(DATA BLOCK begins)
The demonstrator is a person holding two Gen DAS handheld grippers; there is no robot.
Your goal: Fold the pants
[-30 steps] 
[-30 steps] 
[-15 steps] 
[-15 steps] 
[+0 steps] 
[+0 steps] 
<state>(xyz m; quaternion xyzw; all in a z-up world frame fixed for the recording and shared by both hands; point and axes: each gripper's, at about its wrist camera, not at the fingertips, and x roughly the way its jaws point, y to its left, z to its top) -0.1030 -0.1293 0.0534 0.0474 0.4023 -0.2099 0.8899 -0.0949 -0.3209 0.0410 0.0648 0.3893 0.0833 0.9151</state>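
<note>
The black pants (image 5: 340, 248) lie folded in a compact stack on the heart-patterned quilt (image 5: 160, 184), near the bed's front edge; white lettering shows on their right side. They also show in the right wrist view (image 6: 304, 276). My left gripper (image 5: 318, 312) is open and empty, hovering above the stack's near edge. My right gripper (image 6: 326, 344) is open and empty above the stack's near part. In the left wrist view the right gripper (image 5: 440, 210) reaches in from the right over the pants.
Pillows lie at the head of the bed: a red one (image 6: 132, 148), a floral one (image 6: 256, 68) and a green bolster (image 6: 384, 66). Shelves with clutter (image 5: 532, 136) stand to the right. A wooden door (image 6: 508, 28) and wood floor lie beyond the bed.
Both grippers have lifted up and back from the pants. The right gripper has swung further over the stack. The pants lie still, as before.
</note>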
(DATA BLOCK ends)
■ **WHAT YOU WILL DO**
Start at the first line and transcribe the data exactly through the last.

■ **EXERCISE OUTPUT**
The demonstrator is a person holding two Gen DAS handheld grippers; there is no robot.
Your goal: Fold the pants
[-30 steps] 
[-30 steps] 
[-15 steps] 
[-15 steps] 
[+0 steps] 
[+0 steps] 
<state>(xyz m; quaternion xyzw; all in a z-up world frame fixed for the recording and shared by both hands; point and axes: each gripper's, at about its wrist camera, not at the fingertips, and x roughly the way its jaws point, y to its left, z to its top) -0.1030 -0.1293 0.0534 0.0474 0.4023 -0.2099 0.8899 -0.0949 -0.3209 0.0410 0.0648 0.3893 0.0833 0.9151</state>
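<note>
The black pants (image 5: 340, 248) lie folded in a compact stack on the heart-patterned quilt (image 5: 160, 184), near the bed's front edge; white lettering shows on their right side. They also show in the right wrist view (image 6: 304, 276). My left gripper (image 5: 318, 312) is open and empty, hovering above the stack's near edge. My right gripper (image 6: 326, 344) is open and empty above the stack's near part. In the left wrist view the right gripper (image 5: 440, 210) reaches in from the right over the pants.
Pillows lie at the head of the bed: a red one (image 6: 132, 148), a floral one (image 6: 256, 68) and a green bolster (image 6: 384, 66). Shelves with clutter (image 5: 532, 136) stand to the right. A wooden door (image 6: 508, 28) and wood floor lie beyond the bed.
Both grippers have lifted up and back from the pants. The right gripper has swung further over the stack. The pants lie still, as before.
</note>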

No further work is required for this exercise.